ACTIVITY
Whenever a line contains the string "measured", copy it out of the entries.

[Data extracted from a collection]
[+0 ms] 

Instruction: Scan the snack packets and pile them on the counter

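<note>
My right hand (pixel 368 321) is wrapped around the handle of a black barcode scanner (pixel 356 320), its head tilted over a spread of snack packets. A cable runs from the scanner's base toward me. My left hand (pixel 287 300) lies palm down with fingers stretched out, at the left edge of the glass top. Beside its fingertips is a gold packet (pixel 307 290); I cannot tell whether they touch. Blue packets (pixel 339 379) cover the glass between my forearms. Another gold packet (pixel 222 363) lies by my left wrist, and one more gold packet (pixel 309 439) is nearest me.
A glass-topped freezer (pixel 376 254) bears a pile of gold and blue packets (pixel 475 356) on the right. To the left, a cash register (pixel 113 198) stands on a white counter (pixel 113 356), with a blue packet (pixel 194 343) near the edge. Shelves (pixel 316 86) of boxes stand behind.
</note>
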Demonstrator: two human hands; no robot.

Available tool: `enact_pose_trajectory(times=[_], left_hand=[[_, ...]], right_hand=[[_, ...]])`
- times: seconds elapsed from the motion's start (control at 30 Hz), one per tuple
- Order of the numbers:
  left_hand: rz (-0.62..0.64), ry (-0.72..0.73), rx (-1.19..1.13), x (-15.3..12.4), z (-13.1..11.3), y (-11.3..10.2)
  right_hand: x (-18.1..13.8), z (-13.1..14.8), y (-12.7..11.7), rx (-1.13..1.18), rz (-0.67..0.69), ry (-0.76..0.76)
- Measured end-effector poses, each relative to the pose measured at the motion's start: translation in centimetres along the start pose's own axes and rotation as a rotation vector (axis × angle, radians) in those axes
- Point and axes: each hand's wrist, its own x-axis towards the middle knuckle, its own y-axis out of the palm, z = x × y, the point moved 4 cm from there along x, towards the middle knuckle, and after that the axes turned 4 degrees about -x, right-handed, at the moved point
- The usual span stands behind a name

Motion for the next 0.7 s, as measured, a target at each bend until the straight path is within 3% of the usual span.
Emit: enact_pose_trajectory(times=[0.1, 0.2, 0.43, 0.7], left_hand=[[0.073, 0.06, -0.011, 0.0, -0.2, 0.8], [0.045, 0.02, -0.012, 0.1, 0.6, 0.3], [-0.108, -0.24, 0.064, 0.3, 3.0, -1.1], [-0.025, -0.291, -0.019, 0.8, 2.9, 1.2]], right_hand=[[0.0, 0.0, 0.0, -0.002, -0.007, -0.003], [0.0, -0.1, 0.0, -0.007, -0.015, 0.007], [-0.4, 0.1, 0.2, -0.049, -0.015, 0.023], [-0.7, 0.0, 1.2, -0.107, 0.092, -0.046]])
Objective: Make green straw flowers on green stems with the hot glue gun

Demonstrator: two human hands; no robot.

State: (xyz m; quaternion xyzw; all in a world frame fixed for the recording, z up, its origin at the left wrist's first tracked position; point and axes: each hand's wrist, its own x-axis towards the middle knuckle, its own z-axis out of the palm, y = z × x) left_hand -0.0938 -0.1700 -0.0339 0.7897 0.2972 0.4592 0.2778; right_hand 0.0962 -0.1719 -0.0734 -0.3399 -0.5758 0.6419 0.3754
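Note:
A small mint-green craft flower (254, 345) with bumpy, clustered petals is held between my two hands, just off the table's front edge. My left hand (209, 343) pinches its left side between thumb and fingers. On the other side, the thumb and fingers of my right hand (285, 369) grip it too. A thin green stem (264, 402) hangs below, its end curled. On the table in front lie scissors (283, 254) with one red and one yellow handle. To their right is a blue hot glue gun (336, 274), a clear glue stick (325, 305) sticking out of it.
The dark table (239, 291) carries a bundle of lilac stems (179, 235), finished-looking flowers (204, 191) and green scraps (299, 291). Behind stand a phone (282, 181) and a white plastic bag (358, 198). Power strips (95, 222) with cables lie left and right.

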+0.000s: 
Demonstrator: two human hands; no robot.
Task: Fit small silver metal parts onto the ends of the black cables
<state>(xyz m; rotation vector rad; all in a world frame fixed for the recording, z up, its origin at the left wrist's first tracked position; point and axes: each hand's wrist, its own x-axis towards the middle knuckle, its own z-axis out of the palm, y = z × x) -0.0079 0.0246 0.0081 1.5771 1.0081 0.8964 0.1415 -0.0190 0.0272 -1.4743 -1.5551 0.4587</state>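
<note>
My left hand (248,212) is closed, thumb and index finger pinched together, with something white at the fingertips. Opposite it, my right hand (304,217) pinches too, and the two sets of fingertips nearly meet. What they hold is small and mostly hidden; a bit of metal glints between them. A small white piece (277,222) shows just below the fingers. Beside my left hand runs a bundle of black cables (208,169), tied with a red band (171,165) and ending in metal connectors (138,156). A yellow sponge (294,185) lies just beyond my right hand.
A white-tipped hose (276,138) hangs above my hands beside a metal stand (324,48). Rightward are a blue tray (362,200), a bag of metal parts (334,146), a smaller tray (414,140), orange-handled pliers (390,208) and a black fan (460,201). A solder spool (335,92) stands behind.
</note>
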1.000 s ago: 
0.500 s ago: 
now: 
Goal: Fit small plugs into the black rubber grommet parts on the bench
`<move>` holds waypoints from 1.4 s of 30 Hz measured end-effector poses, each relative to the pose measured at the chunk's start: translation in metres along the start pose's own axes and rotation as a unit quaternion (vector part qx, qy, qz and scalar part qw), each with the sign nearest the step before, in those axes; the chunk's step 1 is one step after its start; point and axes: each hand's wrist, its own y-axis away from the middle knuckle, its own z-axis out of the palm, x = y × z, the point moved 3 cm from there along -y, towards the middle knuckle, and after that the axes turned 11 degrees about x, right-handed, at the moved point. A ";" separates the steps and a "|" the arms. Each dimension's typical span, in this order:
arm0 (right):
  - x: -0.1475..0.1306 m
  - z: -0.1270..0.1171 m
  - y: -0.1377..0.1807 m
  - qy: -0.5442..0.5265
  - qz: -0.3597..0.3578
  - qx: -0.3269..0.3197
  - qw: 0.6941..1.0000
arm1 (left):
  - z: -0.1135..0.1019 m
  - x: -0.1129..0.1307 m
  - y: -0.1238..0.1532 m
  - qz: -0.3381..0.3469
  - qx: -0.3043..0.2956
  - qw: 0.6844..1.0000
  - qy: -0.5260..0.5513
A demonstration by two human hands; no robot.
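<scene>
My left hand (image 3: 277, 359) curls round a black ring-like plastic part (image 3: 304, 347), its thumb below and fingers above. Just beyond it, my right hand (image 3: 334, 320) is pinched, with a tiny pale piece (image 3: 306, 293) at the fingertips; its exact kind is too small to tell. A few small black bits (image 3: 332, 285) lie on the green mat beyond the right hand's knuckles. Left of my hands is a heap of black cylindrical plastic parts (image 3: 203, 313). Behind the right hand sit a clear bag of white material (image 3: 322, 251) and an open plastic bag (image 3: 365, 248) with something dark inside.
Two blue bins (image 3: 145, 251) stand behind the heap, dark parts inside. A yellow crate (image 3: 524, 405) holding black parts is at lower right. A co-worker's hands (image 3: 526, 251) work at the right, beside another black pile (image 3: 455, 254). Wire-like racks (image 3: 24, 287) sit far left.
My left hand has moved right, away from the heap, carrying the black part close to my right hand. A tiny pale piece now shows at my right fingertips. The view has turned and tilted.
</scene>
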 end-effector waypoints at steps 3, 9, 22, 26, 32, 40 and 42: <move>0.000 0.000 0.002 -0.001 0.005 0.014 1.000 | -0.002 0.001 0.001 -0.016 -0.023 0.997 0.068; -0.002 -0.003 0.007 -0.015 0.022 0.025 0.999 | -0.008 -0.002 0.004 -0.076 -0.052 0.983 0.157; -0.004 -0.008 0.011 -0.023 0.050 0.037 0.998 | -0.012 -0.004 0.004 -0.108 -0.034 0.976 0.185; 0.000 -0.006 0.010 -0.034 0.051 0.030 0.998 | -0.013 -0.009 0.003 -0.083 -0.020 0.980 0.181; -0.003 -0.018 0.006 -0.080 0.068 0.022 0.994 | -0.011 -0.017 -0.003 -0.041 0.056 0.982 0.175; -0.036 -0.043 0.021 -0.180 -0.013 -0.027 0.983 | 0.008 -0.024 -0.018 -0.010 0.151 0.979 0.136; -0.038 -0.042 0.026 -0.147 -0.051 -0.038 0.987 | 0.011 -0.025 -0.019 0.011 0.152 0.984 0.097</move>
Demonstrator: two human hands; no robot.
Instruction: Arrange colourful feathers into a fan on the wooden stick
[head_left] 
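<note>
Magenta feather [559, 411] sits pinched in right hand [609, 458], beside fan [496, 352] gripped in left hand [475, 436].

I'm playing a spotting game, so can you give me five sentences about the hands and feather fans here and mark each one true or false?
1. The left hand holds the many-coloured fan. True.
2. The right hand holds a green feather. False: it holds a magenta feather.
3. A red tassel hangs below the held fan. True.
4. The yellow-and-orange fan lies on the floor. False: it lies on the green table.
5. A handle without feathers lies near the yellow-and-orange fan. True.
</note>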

PROBLEM SOLUTION
- Measured end-effector poses, each relative to the pose measured at the motion's start: translation in centimetres along the start pose's own axes and rotation as a rotation vector (axis × angle, radians) in those axes
Motion for the next 0.7 s, as measured, a target at each bend until the straight path is within 3% of the usual span.
`<move>` holds waypoints from 1.4 s of 30 Hz measured end-effector poses, each relative to the pose measured at the chunk's start: translation in metres along the start pose's own axes and rotation as a unit quaternion (vector part qx, qy, qz and scalar part qw), each with the sign nearest the step before, in those axes; the chunk's step 1 is one step after its start; point and axes: each hand's wrist, its own y-axis away from the middle knuckle, its own z-axis out of the palm, x = y × z, the point moved 3 cm from there along -y, towards the middle knuckle, and after that the axes turned 11 degrees about x, right-handed, at the moved point. A ";" separates the steps and a "|" the arms. Each dimension's typical span, in this order:

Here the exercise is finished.